My sister posted that and I saw it on my news feed. The news broke to me of my grandfather's death by Facebook. I imagine I will not forget that moment and method of the delivery of such terrible news. It was expected that my grandfather may possibly die very soon. He entered hospice care a week before his death, but I was flippantly hopeful that he would pull through this time of great weakness and poor health.
He was the first close family member who died that I knew close and loved. Yes, my mother's father died almost a decade ago, but I never really knew him. I was close to my dad's father. Not as close as I want to be, he did move to Las Vegas many years ago for health reasons. He had emphysema after decades of smoking and other health problems and the humidity of the northeast and the cold did not help his weakened frame. Contact was infrequent at best. I had no excuse for not calling them more or writing them more letters.
The moment I saw my sister's Facebook status update I immediately called my father, who was in Las Vegas due to my grandfather's rapidly declining state of health. My grandfather died the morning of June 11th, 2010. My dad was not planning to tell me of his death until he arrived home. I imagine I would have found out before he came home regardless of my sister's Facebook update.
My grandfather was an man of no religion. He suspected churches of being after your money. Those are the only two (mildly) firm statements I can make regarding my grandfather's beliefs regarding religion and spirituality. Some may think "Oh, but we are all worshippers! Your grandfather must have worshipped something other than God." I do not doubt this, but I do not know what his sins were. I know that he was a sinner, born that way. All in all, I could say that my grandfather was a very kind, quiet, and polite man. Is this grounds for salvation? Can being nice rid one of the guilt of his sin? No, for even our righteous acts are as filthy rags.

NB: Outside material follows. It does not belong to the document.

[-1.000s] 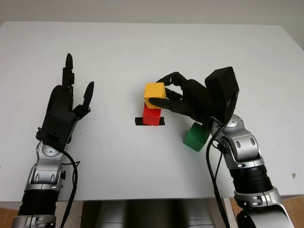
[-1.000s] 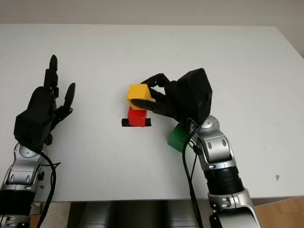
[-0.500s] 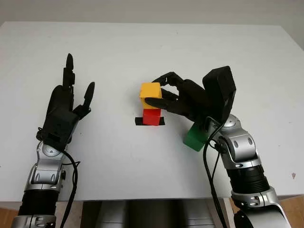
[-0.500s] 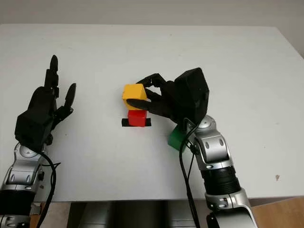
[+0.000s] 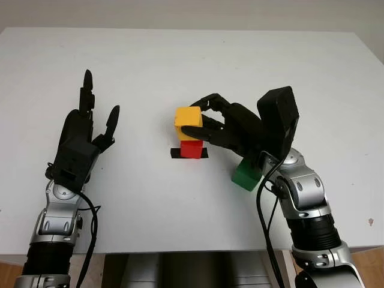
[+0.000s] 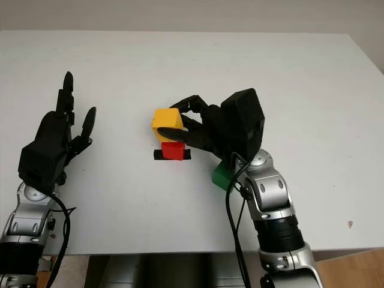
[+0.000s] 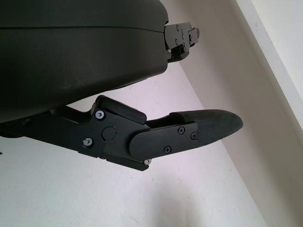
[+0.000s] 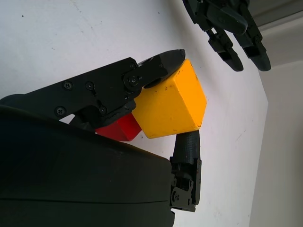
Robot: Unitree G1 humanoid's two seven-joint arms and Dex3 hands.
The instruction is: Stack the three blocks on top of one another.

The theology that my Christian life has been constructed on will not permit me to think that all is well regarding my grandfather's death.
Let me be honest and vulnerable:
- I believe that God is in control of everything.

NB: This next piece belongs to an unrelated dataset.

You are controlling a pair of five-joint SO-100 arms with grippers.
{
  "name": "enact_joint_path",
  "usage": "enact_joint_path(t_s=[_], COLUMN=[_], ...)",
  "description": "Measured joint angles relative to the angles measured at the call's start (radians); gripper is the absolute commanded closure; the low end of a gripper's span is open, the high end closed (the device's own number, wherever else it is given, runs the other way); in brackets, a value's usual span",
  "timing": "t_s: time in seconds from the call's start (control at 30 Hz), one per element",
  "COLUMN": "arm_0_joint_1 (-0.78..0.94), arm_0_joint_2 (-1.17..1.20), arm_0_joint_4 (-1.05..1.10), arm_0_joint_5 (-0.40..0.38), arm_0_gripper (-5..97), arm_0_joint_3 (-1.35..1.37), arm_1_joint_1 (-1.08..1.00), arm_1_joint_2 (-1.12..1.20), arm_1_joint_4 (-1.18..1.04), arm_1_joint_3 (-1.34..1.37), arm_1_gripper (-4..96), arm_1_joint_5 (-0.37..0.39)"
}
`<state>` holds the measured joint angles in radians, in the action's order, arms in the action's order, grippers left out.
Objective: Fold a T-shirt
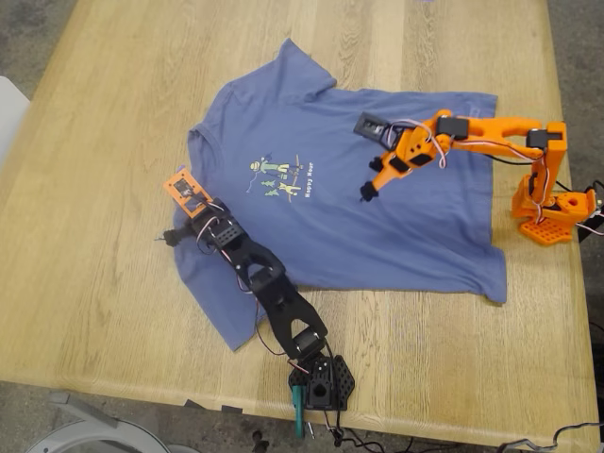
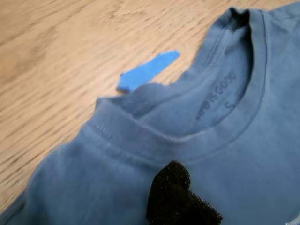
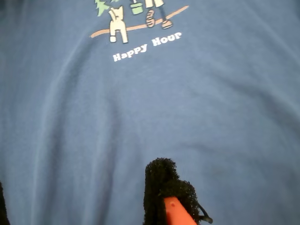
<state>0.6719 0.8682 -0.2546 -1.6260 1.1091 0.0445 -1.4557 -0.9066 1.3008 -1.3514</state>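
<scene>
The slate-blue T-shirt [image 1: 377, 226] lies spread flat on the wooden table [image 1: 94, 283], collar toward the exterior view's left and hem toward its right, print [image 1: 280, 176] facing up. My first gripper [image 1: 168, 236], on the black arm, is at the collar [image 2: 220, 136]. One black pad [image 2: 171, 187] rests on the cloth just below the collar band, and no second finger shows beside it. My second gripper [image 1: 368, 184], on the orange arm, hovers open and empty over the chest below the "Happy Hour" text [image 3: 147, 47]. Its pad [image 3: 161, 187] shows in the second wrist view.
A small blue scrap of tape [image 2: 147, 70] lies on the bare wood just beyond the collar. The black arm's base [image 1: 321, 382] is clamped at the table's front edge. The orange arm's base [image 1: 552, 212] stands at the exterior view's right edge. Cables hang there.
</scene>
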Motion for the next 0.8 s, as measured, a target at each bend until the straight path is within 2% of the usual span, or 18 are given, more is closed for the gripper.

- The God who bestows mercy on many guilty sinners freely also metes just punishment and wrath to those who die in their sins.
- God's plan of salvation is good and above my mind's capability to grasp fully.

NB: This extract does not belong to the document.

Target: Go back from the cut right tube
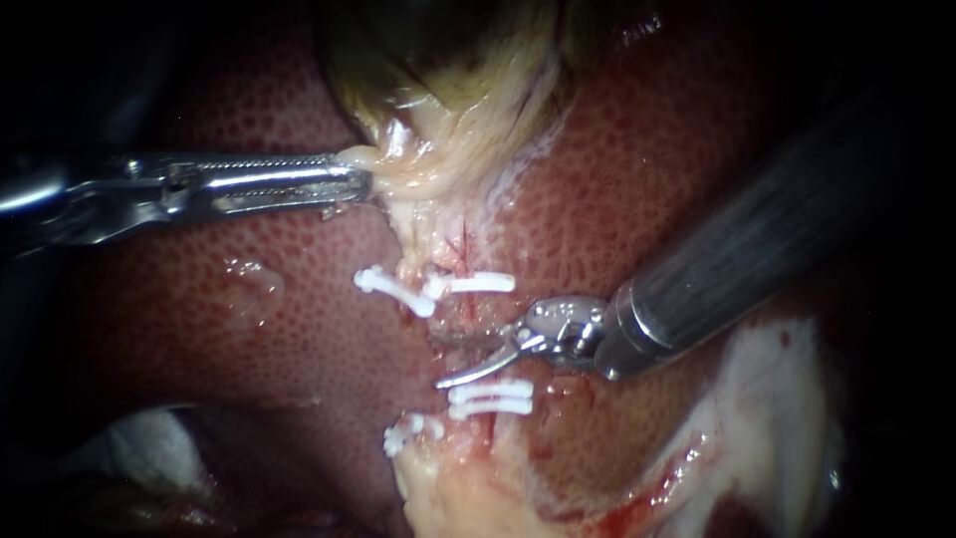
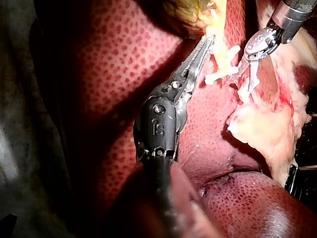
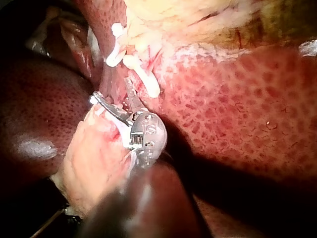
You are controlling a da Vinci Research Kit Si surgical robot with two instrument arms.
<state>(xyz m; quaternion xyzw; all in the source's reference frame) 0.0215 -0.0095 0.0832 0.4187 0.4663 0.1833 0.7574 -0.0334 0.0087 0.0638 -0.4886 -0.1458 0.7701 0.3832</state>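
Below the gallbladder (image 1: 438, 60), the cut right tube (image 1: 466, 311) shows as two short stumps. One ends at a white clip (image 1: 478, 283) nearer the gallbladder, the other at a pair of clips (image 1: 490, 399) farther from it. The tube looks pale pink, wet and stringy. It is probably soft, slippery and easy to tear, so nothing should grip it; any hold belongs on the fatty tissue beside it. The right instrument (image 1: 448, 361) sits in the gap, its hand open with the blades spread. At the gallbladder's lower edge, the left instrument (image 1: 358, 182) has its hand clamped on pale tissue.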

- I don't know how to think through this fully: in all likelihood my grandfather will stand before God on judgment day and receive the verdict of guilty in sin.
- I am deeply saddened that my grandfather is dead. There is a deep sense in my mind and heart that death is not good. It is tragic when humans die.
What shall we say then? Is there injustice on God's part? By no means! For he says to Moses, “I will have mercy on whom I have mercy, and I will have compassion on whom I have compassion.” So then it depends not on human will or exertion, but on God, who has mercy. For the Scripture says to Pharaoh, “For this very purpose I have raised you up, that I might show my power in you, and that my name might be proclaimed in all the earth.” So then he has mercy on whomever he wills, and he hardens whomever he wills.
You will say to me then, “Why does he still find fault? For who can resist his will?” But who are you, O man, to answer back to God? Will what is molded say to its molder, “Why have you made me like this?” Has the potter no right over the clay, to make out of the same lump one vessel for honorable use and another for dishonorable use? What if God, desiring to show his wrath and to make known his power, has endured with much patience vessels of wrath prepared for destruction, in order to make known the riches of his glory for vessels of mercy, which he has prepared beforehand for glory— even us whom he has called, not from the Jews only but also from the Gentiles?
(Romans 9:14-24 ESV)
Please take in mind these things as you read this post:
- I have been praying about this for a while & will continue to do that first and foremost in addition to seeking God's counsel in his word.
- It is strange to write a blog post after your grandfather's death...but this is how I process things. I write. If for some reason this appalls you, well, suspend judgment for a moment and pray.
- Pleas pray for my grandmother, father, mother, sister, and any whom I will talk to about this death. Ask God to be glorified and ask that he would fling wide the doors of the hearts of man so the good news of Christ may enter.
- If anyone comments anything mean-spirited or ignorant in regards to the theology of salvation, then your comment will likely be deleted.